Print out every entry, keeping each line identical to the original.

* DATA IN THIS EXERCISE
···

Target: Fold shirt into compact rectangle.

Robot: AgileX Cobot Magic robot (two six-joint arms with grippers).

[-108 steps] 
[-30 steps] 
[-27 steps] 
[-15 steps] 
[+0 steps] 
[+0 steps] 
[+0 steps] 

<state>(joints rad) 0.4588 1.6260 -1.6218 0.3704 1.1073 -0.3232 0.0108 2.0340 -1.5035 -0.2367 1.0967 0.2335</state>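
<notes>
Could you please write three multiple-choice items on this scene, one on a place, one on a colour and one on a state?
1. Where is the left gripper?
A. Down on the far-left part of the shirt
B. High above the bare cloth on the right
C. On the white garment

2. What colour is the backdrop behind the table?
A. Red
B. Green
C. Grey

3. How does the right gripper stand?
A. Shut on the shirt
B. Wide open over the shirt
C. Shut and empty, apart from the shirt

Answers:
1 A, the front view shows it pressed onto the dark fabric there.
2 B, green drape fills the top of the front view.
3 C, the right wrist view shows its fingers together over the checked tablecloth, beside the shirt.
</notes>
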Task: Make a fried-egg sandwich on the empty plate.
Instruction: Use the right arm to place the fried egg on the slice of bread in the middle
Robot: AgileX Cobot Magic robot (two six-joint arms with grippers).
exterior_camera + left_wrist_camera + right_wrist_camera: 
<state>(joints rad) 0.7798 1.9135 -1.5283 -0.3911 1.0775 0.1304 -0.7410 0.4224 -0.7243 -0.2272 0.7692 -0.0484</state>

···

* COMPLETED TASK
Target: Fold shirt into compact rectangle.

Robot: AgileX Cobot Magic robot (two six-joint arms with grippers).

[-108 steps] 
[-30 steps] 
[-27 steps] 
[-15 steps] 
[+0 steps] 
[+0 steps] 
[+0 steps] 

<state>(joints rad) 0.4588 1.6260 -1.6218 0.3704 1.1073 -0.3232 0.0108 2.0340 -1.5035 -0.2367 1.0967 0.2335</state>
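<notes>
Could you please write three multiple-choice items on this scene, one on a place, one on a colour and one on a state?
1. Where is the left gripper?
A. Down on the far-left part of the shirt
B. High above the bare cloth on the right
C. On the white garment

2. What colour is the backdrop behind the table?
A. Red
B. Green
C. Grey

3. How does the right gripper stand?
A. Shut on the shirt
B. Wide open over the shirt
C. Shut and empty, apart from the shirt

Answers:
1 A, the front view shows it pressed onto the dark fabric there.
2 B, green drape fills the top of the front view.
3 C, the right wrist view shows its fingers together over the checked tablecloth, beside the shirt.
</notes>
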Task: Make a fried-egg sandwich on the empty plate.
Instruction: Use the right arm to place the fried egg on the slice of bread in the middle
Robot: AgileX Cobot Magic robot (two six-joint arms with grippers).
exterior_camera + left_wrist_camera + right_wrist_camera: 
<state>(joints rad) 0.7798 1.9135 -1.5283 -0.3911 1.0775 0.1304 -0.7410 0.4224 -0.7243 -0.2272 0.7692 -0.0484</state>

The output above is complete.